▶

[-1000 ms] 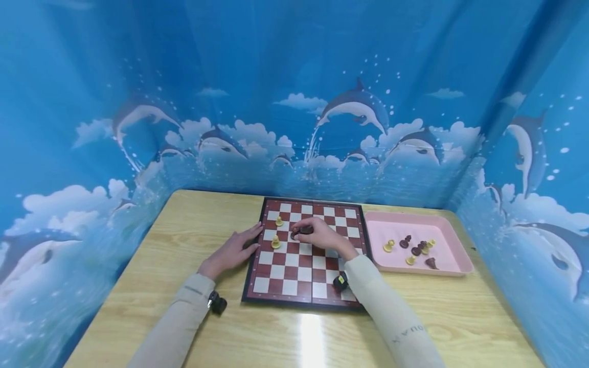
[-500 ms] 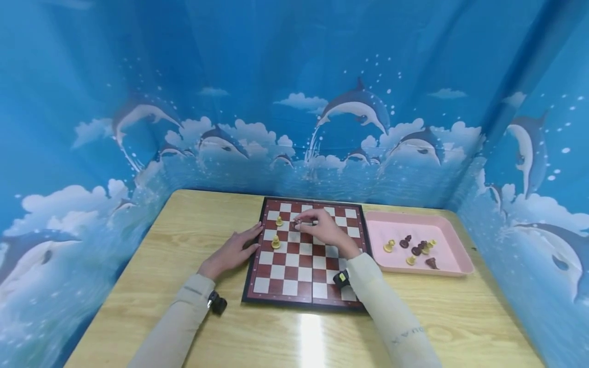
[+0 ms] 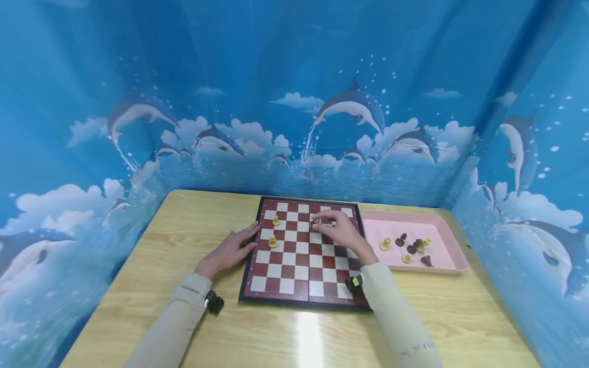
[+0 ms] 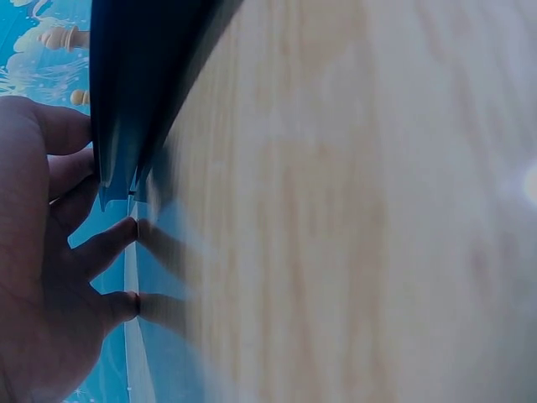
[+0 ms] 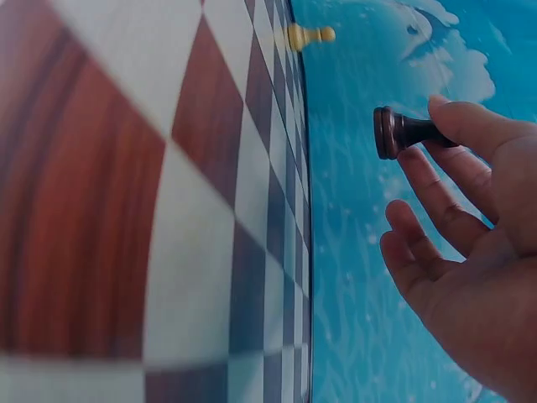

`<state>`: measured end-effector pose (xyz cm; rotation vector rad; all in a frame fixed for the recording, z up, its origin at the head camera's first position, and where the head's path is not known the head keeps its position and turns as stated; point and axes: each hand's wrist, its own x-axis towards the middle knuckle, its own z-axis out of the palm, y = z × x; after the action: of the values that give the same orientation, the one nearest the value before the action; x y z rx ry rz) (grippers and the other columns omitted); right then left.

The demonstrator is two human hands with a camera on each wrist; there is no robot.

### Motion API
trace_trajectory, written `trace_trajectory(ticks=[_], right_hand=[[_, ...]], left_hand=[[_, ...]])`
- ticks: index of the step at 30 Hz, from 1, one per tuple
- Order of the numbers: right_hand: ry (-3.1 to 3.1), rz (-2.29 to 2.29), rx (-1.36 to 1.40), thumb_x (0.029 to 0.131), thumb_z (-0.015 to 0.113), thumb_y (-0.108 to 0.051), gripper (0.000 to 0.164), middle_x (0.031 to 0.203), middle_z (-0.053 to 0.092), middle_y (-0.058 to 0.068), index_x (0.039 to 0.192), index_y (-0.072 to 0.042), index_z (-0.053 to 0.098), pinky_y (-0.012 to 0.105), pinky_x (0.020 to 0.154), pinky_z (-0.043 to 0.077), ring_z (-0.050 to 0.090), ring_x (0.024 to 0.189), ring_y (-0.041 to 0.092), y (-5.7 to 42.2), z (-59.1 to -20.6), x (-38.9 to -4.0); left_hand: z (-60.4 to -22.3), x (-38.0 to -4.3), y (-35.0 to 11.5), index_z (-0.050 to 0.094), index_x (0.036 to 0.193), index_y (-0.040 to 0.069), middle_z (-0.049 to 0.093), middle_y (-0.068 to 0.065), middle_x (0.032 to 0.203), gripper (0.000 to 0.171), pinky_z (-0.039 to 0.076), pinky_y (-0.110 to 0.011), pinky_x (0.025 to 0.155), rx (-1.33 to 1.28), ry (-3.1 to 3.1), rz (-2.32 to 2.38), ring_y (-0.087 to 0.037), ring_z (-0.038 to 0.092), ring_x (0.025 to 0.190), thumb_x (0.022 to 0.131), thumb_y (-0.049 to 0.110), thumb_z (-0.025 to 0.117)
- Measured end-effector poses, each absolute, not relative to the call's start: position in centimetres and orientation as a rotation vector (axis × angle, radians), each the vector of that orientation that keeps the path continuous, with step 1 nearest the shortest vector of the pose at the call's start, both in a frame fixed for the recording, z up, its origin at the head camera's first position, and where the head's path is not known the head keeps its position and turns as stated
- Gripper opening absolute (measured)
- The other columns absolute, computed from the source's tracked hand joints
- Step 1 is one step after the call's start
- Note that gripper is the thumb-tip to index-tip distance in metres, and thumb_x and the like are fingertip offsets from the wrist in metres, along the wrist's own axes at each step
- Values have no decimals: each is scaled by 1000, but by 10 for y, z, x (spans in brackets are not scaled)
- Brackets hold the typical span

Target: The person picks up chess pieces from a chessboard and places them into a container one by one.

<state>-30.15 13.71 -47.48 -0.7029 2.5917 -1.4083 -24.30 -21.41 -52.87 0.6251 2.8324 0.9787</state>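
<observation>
In the head view, a red-and-white chessboard (image 3: 280, 286) lies on the table. My right hand (image 3: 342, 234) pinches a dark brown chess piece (image 5: 403, 134) between thumb and fingers. The right wrist view shows the piece lifted clear of the board and tilted sideways in that camera; the fingers hide its top. My left hand (image 3: 227, 250) rests at the board's left edge, its fingertips touching the dark frame and nothing held. Two yellow chess pieces stand on the board's left part: a smaller one (image 3: 276, 220) farther back and a larger one (image 3: 273, 241) nearer.
Right of the board sits a pink tray (image 3: 444, 232) holding several yellow and dark pieces, such as a yellow piece (image 3: 385, 244) and a dark piece (image 3: 427, 261). A blue dolphin curtain (image 3: 248, 138) hangs behind and beside the wooden table (image 3: 202, 214).
My right hand has lifted the dark chess piece and carried it to the right over the board. The left hand stays at the board's edge. The head view has shifted slightly.
</observation>
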Motion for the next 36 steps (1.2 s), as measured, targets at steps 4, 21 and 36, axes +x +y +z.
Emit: trace_trajectory(ticks=[4, 21, 36], right_hand=[[2645, -1397, -677, 98, 71, -22, 33, 127, 69, 12, 125, -3, 71, 61, 107, 46, 61, 124, 34, 151, -475, -300], [2765, -1436, -556, 98, 70, -18, 31, 120, 69, 17, 123, 1, 71, 54, 96, 52, 61, 106, 35, 206, -475, -295], [2868, -1512, -392, 99, 68, -17, 35, 131, 66, 23, 127, 5, 67, 60, 112, 41, 56, 127, 39, 252, -492, -293]], left_hand=[[-528, -243, -214, 32, 159, 11, 25, -10, 168, 58, 12, -70, 121, 623, 2833, 980, -40, 29, 151, 107, 28, 50], [-527, -245, -212, 32, 159, 10, 25, -11, 167, 58, 11, -71, 120, 624, 2828, 1002, -40, 30, 150, 107, 26, 52], [-526, -242, -212, 33, 159, 10, 25, -10, 167, 57, 11, -72, 120, 595, 2807, 1014, -39, 29, 151, 107, 25, 51]])
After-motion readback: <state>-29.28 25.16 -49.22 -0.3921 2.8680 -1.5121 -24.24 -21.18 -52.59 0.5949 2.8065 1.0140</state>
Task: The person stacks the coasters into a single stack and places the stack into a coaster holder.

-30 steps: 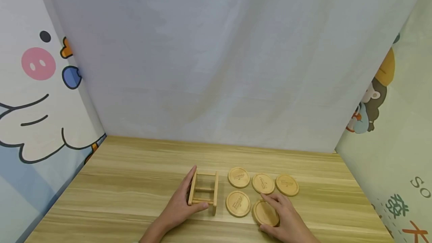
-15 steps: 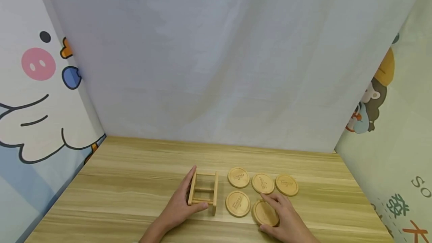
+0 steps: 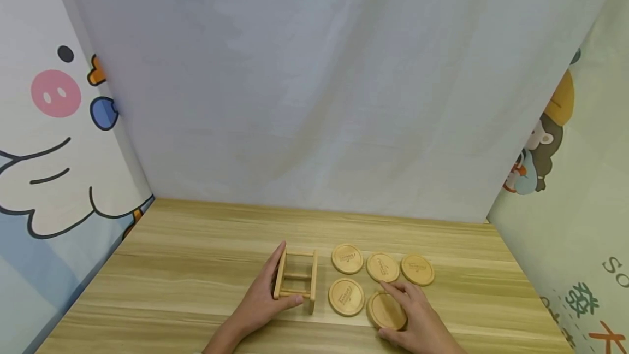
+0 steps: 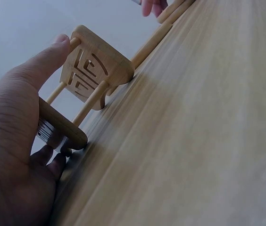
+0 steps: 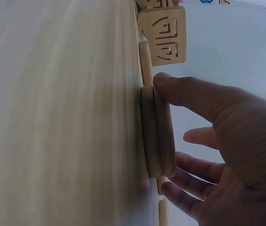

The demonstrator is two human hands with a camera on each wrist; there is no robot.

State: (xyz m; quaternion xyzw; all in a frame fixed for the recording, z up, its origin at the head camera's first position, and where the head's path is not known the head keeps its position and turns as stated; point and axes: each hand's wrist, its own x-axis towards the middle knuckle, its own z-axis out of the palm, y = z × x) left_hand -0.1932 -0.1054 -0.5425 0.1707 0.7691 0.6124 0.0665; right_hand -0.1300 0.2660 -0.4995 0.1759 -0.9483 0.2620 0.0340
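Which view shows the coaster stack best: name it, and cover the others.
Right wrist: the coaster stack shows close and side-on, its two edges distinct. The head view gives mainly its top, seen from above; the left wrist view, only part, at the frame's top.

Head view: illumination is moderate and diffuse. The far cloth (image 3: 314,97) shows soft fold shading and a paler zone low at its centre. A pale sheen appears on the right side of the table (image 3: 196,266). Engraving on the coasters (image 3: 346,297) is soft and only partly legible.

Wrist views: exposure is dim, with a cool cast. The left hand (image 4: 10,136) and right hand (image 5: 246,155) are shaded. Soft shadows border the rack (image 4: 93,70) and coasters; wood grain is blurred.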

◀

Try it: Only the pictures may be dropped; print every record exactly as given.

Solution for this problem:
[-1000 ms] 
[-500 ms] 
[+0 ms] 
[+0 ms] 
[+0 ms] 

`<state>`: measured end-effector pose (xyz cm; rotation vector rad; all in a frame fixed for the recording, z up, its origin at the head camera's first position, and where the head's path is not known the head keeps its position and turns as stated; point and axes: each hand's wrist, its own x-axis towards the middle knuckle, its own z-axis out of the palm, y = z × x; after the action: of the values that give the same orientation, the one nearest the value before the action; x y z rx ry rz) (grippers and the other columns omitted); right then left.

The demonstrator is two human hands with a camera on each wrist; there is no robot.

### Motion API
trace_trajectory, written `trace_trajectory(ticks=[_], right_hand=[[_, ...]], left_hand=[[_, ...]])`
- ticks: index of the step at 30 Hz, from 1, one per tuple
- Order of the numbers: right_hand: ry (-3.1 to 3.1), rz (-2.29 to 2.29), rx (-1.36 to 1.40), thumb_x (0.029 to 0.131), thumb_z (-0.015 to 0.113), thumb_y (-0.108 to 0.051), gripper (0.000 to 0.164), middle_x (0.031 to 0.203), middle_z (-0.053 to 0.092), middle_y (-0.058 to 0.068), index_x (0.039 to 0.192), index_y (-0.072 to 0.042), index_z (-0.053 to 0.098), pinky_y (-0.012 to 0.105), pinky_x (0.020 to 0.154), pinky_z (-0.043 to 0.077), ring_z (-0.050 to 0.090), ring_x (0.024 to 0.189), ring_y (-0.041 to 0.092), y (-5.7 to 42.2), z (-59.1 to -20.6), x (-38.9 to -4.0); left_hand: z (-60.4 to -22.3), x (-38.0 to -4.3), y (-35.0 to 11.5), index_z (-0.050 to 0.094), index_x (0.036 to 0.193), index_y (-0.040 to 0.069), middle_z (-0.049 to 0.093), middle_y (-0.068 to 0.065), middle_x (0.032 to 0.203), gripper (0.000 to 0.171), pinky_z (-0.039 to 0.076), pinky_y (-0.110 to 0.011), pinky_x (0.025 to 0.155), rx (-1.33 to 1.28), ry (-3.1 to 3.1), rz (-2.32 to 2.38), ring_y (-0.087 to 0.037), ring_z (-0.038 to 0.092), ring_x (0.025 to 0.190), thumb_x (0.022 to 0.131), thumb_y (-0.049 to 0.110), thumb_z (-0.025 to 0.117)
- Measured end-effector poses, each absolute, not relative to the call's start: position in centimetres and orientation as a rotation vector (axis × angle, radians), each the vector of that orientation that keeps the path continuous, with step 1 nearest the shortest vector of the pose at the call's start, both in a frame fixed for the recording, z up, its origin at the head camera's first position, and where the head's path is not known the head keeps its position and turns as stated
- Gripper opening absolute (measured)
- The other columns absolute, computed from the source's tracked hand joints
- Step 1 is one step after the call's start
- Note that gripper is the thumb-tip to index-tip distance in metres, and thumb_x and the like are fingertip offsets from the wrist in metres, along the wrist's own axes at each step
- Values have no decimals: each is scaled by 1000, but by 10 for y, z, x (spans in brackets are not scaled)
- Brackets hold the typical span

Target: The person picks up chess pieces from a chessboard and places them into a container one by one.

<state>-30.15 13.71 -47.48 -0.7029 2.5917 -1.4083 -24.30 -21.41 -52.87 0.6251 2.8324 0.9787</state>
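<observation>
In the head view, a red-and-white chessboard (image 3: 280, 286) lies on the table. My right hand (image 3: 342, 234) pinches a dark brown chess piece (image 5: 403, 134) between thumb and fingers. The right wrist view shows the piece lifted clear of the board and tilted sideways in that camera; the fingers hide its top. My left hand (image 3: 227, 250) rests at the board's left edge, its fingertips touching the dark frame and nothing held. Two yellow chess pieces stand on the board's left part: a smaller one (image 3: 276, 220) farther back and a larger one (image 3: 273, 241) nearer.
Right of the board sits a pink tray (image 3: 444, 232) holding several yellow and dark pieces, such as a yellow piece (image 3: 385, 244) and a dark piece (image 3: 427, 261). A blue dolphin curtain (image 3: 248, 138) hangs behind and beside the wooden table (image 3: 202, 214).
My right hand has lifted the dark chess piece and carried it to the right over the board. The left hand stays at the board's edge. The head view has shifted slightly.
</observation>
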Motion for the next 36 steps (1.2 s), as measured, targets at steps 4, 21 and 36, axes +x +y +z.
Emit: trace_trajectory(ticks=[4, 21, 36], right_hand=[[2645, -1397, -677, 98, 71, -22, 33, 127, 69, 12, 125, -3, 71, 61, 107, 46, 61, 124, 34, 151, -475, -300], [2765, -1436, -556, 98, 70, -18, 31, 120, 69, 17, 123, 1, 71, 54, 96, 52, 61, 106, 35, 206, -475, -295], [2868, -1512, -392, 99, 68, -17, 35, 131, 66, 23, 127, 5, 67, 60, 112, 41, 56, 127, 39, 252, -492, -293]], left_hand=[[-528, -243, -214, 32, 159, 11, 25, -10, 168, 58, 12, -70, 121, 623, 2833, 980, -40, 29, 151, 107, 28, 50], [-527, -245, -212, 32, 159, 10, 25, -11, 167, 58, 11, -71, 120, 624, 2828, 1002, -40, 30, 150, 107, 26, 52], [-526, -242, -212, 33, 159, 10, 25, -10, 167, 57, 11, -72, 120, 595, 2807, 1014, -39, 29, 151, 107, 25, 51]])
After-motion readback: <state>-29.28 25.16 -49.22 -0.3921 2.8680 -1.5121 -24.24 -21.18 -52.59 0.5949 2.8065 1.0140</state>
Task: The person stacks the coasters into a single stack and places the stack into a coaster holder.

-30 steps: 
-15 steps: 
+0 steps: 
+0 steps: 
+0 steps: 

The demonstrator is two human hands with a camera on each wrist; there is no robot.

State: (xyz m; quaternion xyzw; all in a frame fixed for the recording, z up, its origin at the head camera's first position, and where the head's path is not known the head keeps its position and turns as stated; point and axes: each hand's wrist, its own x-axis towards the middle knuckle, its own z-axis out of the palm, y = z × x) left_hand -0.1932 -0.1054 -0.5425 0.1707 0.7691 0.6124 0.0665; right_hand -0.1300 0.2660 -0.4995 0.1759 -0.9483 0.2620 0.0340
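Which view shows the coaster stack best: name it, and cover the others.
Right wrist: the coaster stack shows close and side-on, its two edges distinct. The head view gives mainly its top, seen from above; the left wrist view, only part, at the frame's top.

Head view: illumination is moderate and diffuse. The far cloth (image 3: 314,97) shows soft fold shading and a paler zone low at its centre. A pale sheen appears on the right side of the table (image 3: 196,266). Engraving on the coasters (image 3: 346,297) is soft and only partly legible.

Wrist views: exposure is dim, with a cool cast. The left hand (image 4: 10,136) and right hand (image 5: 246,155) are shaded. Soft shadows border the rack (image 4: 93,70) and coasters; wood grain is blurred.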

The requested output has been fully supplied.